In this People and Performance Podcast episode, we look at the psychology of hiring and the ‘Great Reassessment‘ of candidates.
Listen as we investigate the motivators of employees and what’s needed to provide a safe and productive company culture.
Our guest this time is Dr. Charles Handler, a thought leader, analyst, and practitioner in the talent assessment and human capital space. Throughout his career, Dr. Handler has specialized in developing effective, legally defensible employee selection systems.
Since 2001 Dr. Handler has served as the president and founder of Rocket-Hire, a vendor-neutral consultancy dedicated to creating and driving innovation in talent assessment. Dr. Handler has helped companies such as Intuit, Wells Fargo, KPMG, Scotia Bank, Hilton Worldwide, and Humana to design, implement, and measure impactful employee selection processes.
Throughout his career, Dr. Handler has been on the forefront of innovation in the talent assessment space, applying his sound foundation in psychometrics to helping drive innovation in assessments through the use of gaming, social media, big data, and other advanced technologies.
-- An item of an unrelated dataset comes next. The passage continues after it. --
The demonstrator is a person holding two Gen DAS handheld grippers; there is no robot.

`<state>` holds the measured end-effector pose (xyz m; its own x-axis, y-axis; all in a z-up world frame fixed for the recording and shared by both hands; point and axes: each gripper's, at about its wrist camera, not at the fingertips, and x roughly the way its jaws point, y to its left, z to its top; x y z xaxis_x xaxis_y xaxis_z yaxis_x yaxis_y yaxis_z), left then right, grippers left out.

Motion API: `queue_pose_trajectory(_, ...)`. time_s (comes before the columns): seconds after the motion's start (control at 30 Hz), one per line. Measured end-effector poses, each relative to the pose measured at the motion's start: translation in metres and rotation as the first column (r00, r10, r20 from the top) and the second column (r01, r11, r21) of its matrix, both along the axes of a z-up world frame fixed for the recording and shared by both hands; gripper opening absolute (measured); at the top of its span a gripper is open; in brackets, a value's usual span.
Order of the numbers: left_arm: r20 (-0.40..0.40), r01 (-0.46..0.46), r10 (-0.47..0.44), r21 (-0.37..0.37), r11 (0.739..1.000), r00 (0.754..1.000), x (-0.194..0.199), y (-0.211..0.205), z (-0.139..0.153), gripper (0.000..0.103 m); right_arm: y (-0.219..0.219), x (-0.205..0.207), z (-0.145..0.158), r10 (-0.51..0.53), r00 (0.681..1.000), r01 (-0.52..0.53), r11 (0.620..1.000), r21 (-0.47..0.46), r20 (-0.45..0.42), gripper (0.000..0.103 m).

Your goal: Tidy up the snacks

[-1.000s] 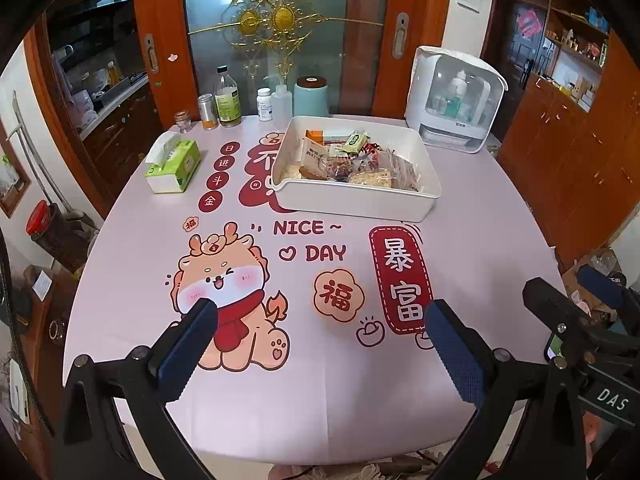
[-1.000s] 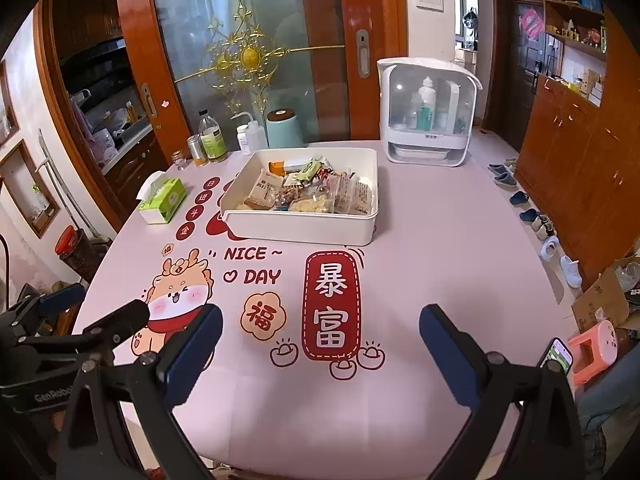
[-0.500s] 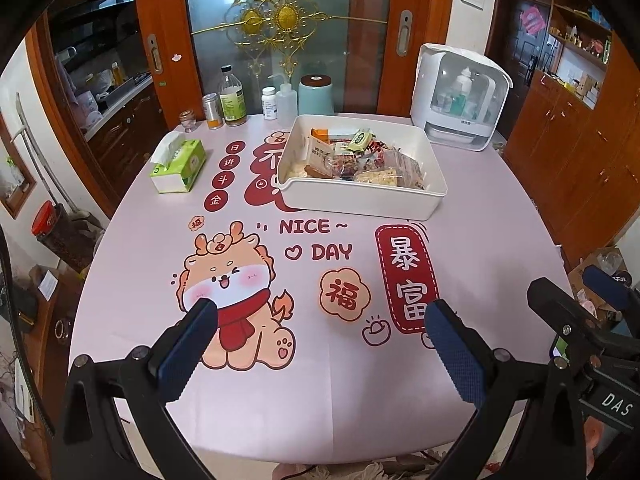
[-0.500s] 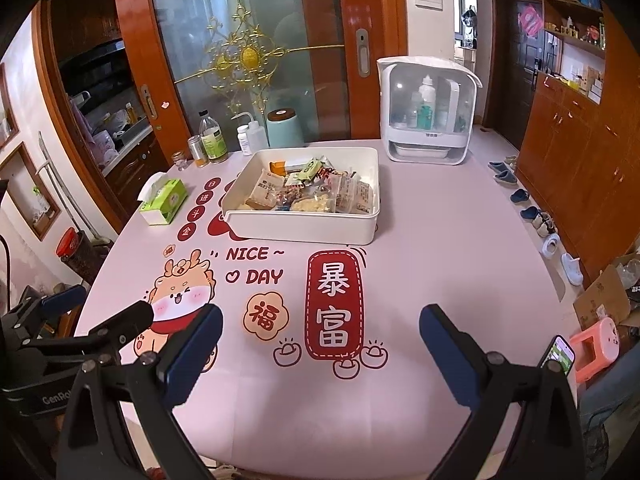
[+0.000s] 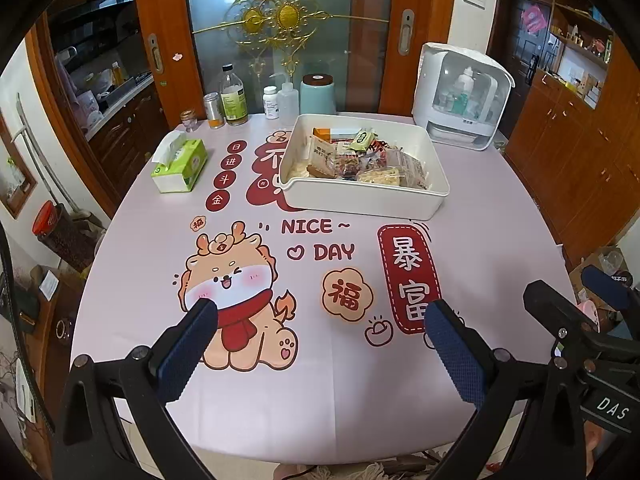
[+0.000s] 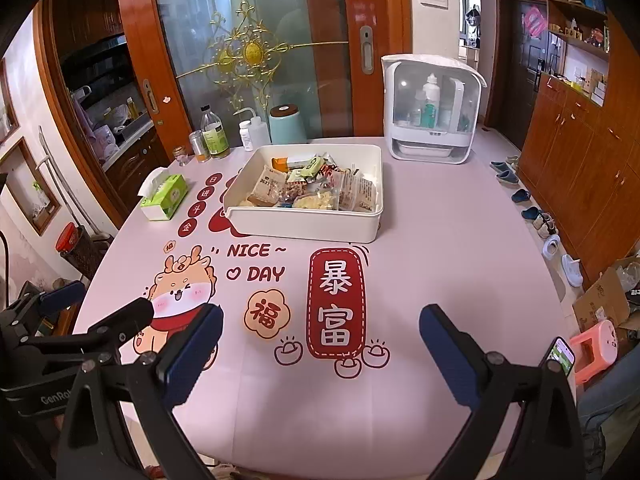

Through his podcast Science 4-Hire, his prolific writing for media outlets such as ERE.net, his work as a pre-hire assessment analyst for Bersin by Deloitte, and worldwide public speaking, Dr. Handler is a highly visible futurist and evangelist for the talent assessment space.
Questions Include:
- In a recent LinkedIn post promoting a new episode of your awesome Science 4 Hire podcast, you write: “If you’re still relying on getting resumes from the same old places, you’re placing arbitrary limits on your talent pool ⏤ preventing you from hiring better people and undermining your efforts to increase diversity.” It’s such a juicy statement, we just had to start there! Can you break it down for us?
- In another Science 4-Hire episode, you spoke with David Futrell, senior director of assessment and selection at Wal-Mart. They test 10,000 to 15,000 candidates every day, (about 4 million annually). And that’s just for entry-level roles. David said their data shows that well over 90% of candidates will finish an assessment of any length. Have you seen this elsewhere and, if so, why is it more important to ask the right questions than to keep the job assessment process short?
- Are humans inherently biased/flawed in evaluating candidate capabilities and is AI finally ready to step in?
- Job fit versus organization fit: when it comes to hiring candidates who’ll stay and grow with the company, is culture fit more important than credentials and prior career experience?
- In the Science 4 Hire episode with Bas van de Haterd, you ask what is the best predictor of job performance? Can you share your take?